An image-free reproduction of the data below is needed: print it exactly.

---------- Material supplied

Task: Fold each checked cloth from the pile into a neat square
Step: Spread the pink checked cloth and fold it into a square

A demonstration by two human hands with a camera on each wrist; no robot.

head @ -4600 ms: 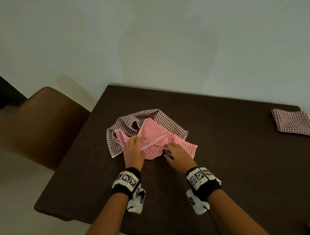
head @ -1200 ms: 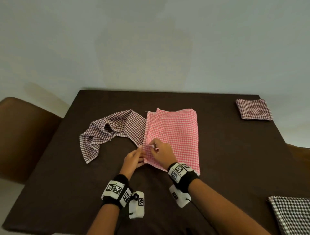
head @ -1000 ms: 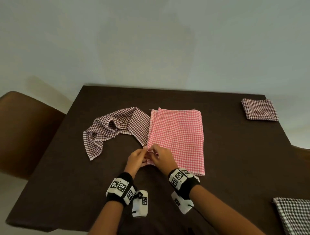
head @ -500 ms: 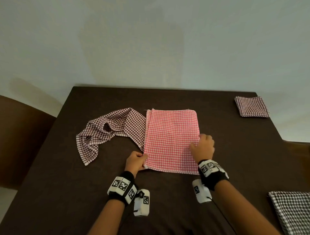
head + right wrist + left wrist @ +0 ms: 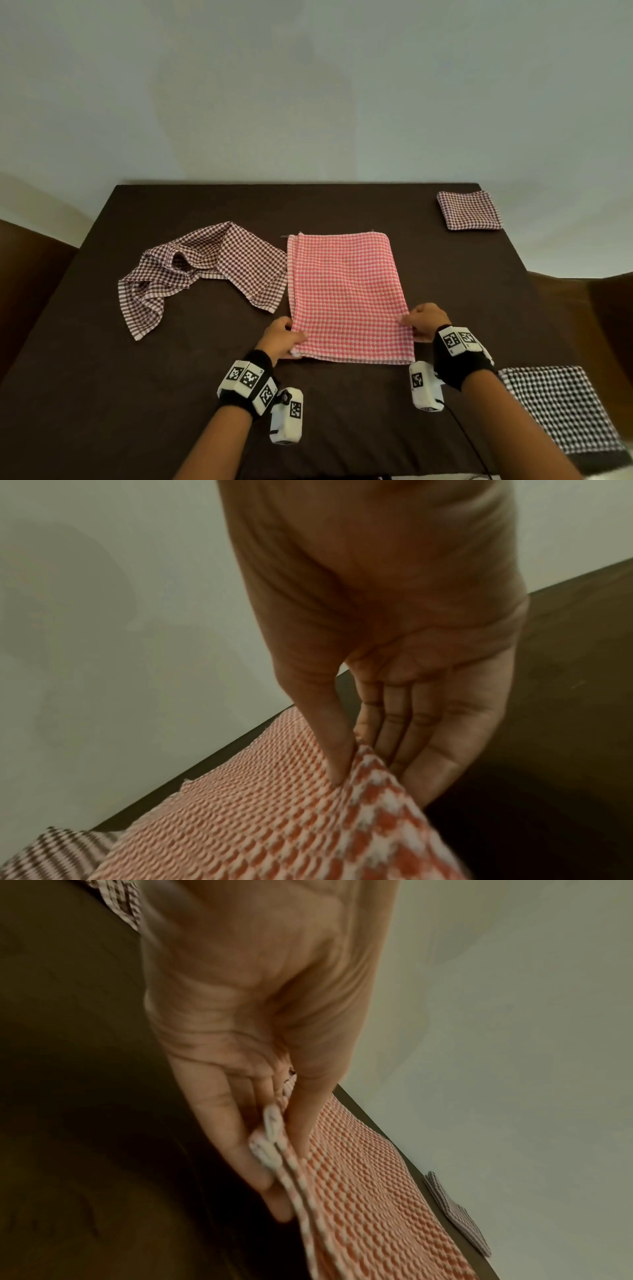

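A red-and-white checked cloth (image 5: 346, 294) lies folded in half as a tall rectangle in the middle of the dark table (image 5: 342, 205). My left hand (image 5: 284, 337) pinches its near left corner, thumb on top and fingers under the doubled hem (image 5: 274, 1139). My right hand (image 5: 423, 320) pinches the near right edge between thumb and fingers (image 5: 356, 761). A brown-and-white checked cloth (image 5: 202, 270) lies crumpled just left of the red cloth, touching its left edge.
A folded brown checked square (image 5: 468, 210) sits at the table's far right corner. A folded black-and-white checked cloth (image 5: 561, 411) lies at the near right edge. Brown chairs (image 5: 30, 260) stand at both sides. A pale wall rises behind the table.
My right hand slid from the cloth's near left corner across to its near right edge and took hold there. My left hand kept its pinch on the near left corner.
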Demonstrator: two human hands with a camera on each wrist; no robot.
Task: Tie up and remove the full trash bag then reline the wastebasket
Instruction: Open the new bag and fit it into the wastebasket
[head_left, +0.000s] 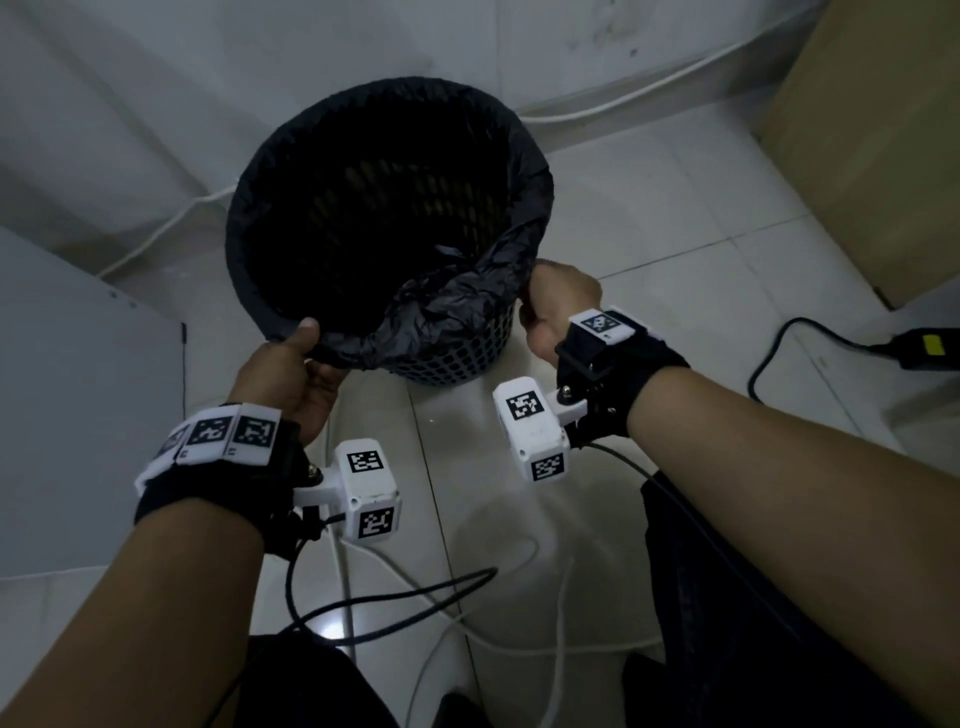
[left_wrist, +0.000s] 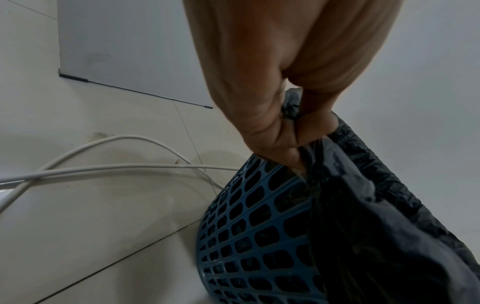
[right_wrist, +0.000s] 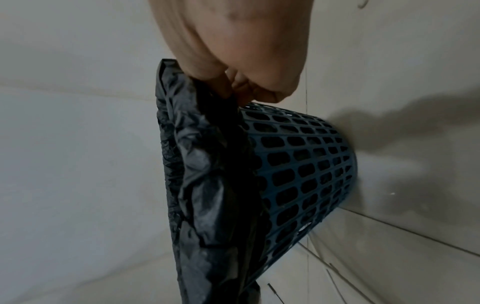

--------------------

**Exercise response**
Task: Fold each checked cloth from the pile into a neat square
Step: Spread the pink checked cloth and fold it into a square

A demonstration by two human hands with a camera on each wrist; no robot.

head @ -4600 ms: 
head @ -1200 ms: 
head @ -1000 ms: 
head @ -500 ms: 
head + right wrist + left wrist @ +0 ms: 

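A red-and-white checked cloth (image 5: 346, 294) lies folded in half as a tall rectangle in the middle of the dark table (image 5: 342, 205). My left hand (image 5: 284, 337) pinches its near left corner, thumb on top and fingers under the doubled hem (image 5: 274, 1139). My right hand (image 5: 423, 320) pinches the near right edge between thumb and fingers (image 5: 356, 761). A brown-and-white checked cloth (image 5: 202, 270) lies crumpled just left of the red cloth, touching its left edge.
A folded brown checked square (image 5: 468, 210) sits at the table's far right corner. A folded black-and-white checked cloth (image 5: 561, 411) lies at the near right edge. Brown chairs (image 5: 30, 260) stand at both sides. A pale wall rises behind the table.
My right hand slid from the cloth's near left corner across to its near right edge and took hold there. My left hand kept its pinch on the near left corner.
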Demonstrator: two human hands with a camera on each wrist; no robot.
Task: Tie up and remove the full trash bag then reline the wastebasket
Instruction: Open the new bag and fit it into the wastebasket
[head_left, +0.000s] 
[left_wrist, +0.000s] 
[right_wrist, +0.000s] 

There's no more to the answer.